INHIBITION In reference to neurons, a synaptic message that prevents the recipient cell from firing.

INSULA An island of cortex buried in the folds on the side of the brain, divided into anterior, middle, and posterior sections, each of which has many subdivisions. The insula receives sensory input from the viscera (internal organs) as well as taste, smell, and pain inputs. It also gets inputs from the somatosensory cortex (touch, muscle and joint, and position sense) and the vestibular system (organs of balance in the ear). Through these interactions, the insula helps construct a person’s “gut level,” but not fully articulated, sense of a rudimentary “body image.” In addition, the insula has mirror neurons that both detect disgusting facial expressions and express disgust toward unpleasant food and smells. The insula is connected via the parabrachial nucleus to the amygdala and the anterior cingulate.
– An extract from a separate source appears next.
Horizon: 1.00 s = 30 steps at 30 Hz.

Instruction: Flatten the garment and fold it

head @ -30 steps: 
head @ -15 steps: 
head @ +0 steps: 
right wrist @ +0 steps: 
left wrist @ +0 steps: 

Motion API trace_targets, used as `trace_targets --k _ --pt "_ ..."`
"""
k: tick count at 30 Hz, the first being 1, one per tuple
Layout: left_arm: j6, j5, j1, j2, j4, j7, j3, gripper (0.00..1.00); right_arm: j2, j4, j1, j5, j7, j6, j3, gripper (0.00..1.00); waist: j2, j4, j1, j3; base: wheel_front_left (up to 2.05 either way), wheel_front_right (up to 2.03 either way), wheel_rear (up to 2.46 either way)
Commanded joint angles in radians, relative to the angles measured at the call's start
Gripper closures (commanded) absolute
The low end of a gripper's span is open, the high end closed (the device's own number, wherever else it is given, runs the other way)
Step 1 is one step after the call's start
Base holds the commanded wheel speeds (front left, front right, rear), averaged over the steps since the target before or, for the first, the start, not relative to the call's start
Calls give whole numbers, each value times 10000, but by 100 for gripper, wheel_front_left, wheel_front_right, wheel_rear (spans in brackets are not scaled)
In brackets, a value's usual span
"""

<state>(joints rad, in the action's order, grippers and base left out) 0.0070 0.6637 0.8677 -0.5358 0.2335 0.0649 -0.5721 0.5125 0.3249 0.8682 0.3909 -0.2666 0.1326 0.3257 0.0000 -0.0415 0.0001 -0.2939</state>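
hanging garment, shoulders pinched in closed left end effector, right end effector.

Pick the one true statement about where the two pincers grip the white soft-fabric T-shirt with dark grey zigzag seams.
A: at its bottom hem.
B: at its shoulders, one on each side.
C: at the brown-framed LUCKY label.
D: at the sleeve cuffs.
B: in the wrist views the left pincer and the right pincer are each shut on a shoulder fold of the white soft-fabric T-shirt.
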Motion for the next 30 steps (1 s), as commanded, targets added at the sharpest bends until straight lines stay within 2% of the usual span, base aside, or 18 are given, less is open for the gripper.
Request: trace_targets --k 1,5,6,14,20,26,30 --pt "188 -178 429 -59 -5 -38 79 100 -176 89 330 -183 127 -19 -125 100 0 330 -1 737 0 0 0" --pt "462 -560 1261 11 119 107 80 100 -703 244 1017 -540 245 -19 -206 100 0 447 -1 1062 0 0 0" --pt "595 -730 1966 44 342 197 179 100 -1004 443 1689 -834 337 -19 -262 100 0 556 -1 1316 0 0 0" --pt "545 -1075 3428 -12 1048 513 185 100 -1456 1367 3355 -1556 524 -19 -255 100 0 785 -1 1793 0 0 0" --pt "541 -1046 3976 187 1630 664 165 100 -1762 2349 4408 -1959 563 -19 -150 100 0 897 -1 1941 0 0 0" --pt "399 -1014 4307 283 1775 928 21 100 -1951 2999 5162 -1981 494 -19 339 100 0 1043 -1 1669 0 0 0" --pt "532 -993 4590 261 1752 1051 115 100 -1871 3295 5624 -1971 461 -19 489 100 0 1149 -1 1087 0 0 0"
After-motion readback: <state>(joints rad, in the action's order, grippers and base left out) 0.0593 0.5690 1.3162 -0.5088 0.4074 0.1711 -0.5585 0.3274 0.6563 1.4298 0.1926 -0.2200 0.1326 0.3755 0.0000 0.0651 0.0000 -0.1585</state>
KORO A disorder that purportedly afflicts young Asian men who develop the delusion that their penises are shrinking and may eventually drop off. The converse of this syndrome—aging Caucasian men who develop the delusion that their penises are expanding—is much more common (as noted by our colleague Stuart Anstis). But it has not been officially given a name.

LIMBIC SYSTEM A group of brain structures—including the amygdala, anterior cingulate, fornix, hypothalamus, hippocampus, and septum—that work to help regulate emotion.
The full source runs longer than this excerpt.